Le message relativement prudent de Jay Powell transmis en décidant de ne pas soutenir l’évaluation du marché concernant une augmentation du taux d’intérêt en 2022, s’est accompagné de hausses additionnelles sur le marché des actions. Au premier abord, on peut considérer ceci comme une réaction bizarre, comme si le marché n’avait pas cru à la fin assez rapide de l’assouplissement quantitatif aux Etats-Unis. L’assouplissement quantitatif est par définition une sorte de machine à bulles. En faisant passer les prix des actifs au-delà de leur niveau fondamental, il génère des effets positifs sur le patrimoine et diminue les coûts de financement.

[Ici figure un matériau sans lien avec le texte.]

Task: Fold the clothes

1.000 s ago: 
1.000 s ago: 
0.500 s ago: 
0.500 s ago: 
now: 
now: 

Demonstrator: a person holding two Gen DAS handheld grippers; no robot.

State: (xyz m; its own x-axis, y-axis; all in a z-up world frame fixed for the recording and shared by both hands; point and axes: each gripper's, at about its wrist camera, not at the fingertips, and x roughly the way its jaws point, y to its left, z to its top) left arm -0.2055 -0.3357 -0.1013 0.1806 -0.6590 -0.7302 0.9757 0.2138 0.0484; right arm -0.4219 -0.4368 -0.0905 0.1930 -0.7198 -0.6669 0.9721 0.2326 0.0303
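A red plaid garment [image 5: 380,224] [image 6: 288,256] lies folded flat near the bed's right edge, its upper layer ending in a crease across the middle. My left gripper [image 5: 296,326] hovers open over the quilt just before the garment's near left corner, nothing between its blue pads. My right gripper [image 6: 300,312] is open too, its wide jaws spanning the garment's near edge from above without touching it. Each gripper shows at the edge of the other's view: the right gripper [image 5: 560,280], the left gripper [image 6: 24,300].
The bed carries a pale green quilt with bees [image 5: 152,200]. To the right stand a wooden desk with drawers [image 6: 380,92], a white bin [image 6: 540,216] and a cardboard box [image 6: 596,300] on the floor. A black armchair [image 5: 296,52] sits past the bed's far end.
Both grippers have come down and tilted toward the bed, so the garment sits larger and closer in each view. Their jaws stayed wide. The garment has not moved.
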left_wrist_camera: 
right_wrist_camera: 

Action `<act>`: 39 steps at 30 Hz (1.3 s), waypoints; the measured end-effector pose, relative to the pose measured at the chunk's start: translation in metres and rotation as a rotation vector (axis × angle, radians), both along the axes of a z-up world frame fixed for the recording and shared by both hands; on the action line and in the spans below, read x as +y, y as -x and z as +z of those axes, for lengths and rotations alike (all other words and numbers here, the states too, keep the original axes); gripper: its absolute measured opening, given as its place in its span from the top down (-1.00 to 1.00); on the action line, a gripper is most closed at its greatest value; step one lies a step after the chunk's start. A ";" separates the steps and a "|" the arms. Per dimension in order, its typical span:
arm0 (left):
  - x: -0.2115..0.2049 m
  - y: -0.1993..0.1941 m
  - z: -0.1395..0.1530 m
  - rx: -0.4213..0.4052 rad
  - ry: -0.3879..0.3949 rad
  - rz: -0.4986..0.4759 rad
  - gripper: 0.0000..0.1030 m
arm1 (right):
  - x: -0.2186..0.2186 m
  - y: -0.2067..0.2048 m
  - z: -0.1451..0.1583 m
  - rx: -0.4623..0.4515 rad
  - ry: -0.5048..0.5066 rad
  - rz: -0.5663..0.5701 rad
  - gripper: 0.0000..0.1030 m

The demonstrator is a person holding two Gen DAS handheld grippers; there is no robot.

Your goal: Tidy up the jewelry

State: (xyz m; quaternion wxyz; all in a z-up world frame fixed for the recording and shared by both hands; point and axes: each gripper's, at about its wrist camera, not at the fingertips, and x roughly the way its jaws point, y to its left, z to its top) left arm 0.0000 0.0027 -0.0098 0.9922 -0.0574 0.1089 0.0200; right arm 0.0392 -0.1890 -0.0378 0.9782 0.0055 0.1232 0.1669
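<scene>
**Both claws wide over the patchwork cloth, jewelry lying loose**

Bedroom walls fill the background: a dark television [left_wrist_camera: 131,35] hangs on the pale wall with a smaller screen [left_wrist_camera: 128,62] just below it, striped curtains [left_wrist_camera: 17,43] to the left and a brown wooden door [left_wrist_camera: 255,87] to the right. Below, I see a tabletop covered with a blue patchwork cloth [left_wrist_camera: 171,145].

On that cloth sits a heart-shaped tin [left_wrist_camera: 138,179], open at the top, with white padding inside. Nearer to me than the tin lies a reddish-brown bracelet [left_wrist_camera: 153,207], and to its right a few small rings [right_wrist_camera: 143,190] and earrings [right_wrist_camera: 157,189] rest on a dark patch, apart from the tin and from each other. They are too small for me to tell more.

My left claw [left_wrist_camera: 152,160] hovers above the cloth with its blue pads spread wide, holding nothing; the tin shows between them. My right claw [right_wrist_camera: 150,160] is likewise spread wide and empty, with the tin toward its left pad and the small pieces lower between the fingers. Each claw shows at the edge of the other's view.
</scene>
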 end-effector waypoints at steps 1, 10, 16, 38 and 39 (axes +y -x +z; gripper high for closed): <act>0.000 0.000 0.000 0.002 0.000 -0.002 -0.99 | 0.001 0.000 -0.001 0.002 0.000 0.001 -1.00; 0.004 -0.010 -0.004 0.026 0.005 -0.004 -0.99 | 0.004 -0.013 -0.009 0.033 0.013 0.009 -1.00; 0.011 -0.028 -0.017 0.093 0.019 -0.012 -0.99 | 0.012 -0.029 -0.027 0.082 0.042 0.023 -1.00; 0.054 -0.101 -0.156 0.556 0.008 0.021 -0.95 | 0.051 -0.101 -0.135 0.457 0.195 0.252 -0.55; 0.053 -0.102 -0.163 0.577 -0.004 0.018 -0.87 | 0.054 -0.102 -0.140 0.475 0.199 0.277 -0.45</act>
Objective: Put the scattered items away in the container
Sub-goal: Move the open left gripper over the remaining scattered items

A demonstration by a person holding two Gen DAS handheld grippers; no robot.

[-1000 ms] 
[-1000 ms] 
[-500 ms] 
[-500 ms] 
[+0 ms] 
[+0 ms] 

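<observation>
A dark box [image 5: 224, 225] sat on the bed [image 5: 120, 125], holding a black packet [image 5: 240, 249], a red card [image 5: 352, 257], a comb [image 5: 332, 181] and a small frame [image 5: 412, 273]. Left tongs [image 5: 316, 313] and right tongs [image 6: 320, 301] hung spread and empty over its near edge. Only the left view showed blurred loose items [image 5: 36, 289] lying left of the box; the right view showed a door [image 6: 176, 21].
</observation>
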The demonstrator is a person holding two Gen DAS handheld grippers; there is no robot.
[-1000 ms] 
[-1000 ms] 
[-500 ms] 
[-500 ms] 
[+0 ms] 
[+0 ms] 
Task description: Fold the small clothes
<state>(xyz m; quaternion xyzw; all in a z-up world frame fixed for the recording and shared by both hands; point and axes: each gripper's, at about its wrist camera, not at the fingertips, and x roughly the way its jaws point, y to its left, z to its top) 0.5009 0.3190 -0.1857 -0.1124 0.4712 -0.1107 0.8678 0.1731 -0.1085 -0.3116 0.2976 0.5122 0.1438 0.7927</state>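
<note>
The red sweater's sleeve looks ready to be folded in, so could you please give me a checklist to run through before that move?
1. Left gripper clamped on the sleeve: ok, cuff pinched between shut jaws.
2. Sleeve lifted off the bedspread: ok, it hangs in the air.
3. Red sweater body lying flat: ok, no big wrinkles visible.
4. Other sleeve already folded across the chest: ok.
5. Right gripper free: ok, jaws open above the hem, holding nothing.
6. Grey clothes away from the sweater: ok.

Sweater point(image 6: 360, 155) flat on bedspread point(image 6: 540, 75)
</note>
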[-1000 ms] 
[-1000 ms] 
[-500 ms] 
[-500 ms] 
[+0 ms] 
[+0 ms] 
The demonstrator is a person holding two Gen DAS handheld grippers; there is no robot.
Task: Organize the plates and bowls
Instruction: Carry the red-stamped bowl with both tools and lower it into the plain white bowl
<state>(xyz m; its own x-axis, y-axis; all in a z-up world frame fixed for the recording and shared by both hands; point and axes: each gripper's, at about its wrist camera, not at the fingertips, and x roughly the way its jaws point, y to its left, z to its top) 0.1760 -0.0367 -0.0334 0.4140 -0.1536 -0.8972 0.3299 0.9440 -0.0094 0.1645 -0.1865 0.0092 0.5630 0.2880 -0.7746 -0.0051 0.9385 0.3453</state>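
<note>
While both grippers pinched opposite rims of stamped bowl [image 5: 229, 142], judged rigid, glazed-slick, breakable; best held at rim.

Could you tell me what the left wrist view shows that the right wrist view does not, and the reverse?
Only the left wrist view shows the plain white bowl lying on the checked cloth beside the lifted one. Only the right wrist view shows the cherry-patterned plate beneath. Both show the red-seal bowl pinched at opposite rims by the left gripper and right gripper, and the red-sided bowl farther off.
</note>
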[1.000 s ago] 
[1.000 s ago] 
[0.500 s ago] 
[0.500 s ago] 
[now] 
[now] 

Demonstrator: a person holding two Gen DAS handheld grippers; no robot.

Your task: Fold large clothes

Logiquement, ceci devrait entraîner un retour aux données fondamentales après la clôture de l’assouplissement quantitatif et la disparition du marché du composant «mousse de la banque centrale». Toutefois, nous sommes d’avis qu’il n’y a aucune raison pour que le marché des actions passe au mode de correction après le tapering, même si le potentiel de progrès supplémentaires devrait continuer à diminuer. Si les Banques centrales commencent à réduire leurs bilans au lieu de les stabiliser, les temps pourraient devenir nettement plus difficiles.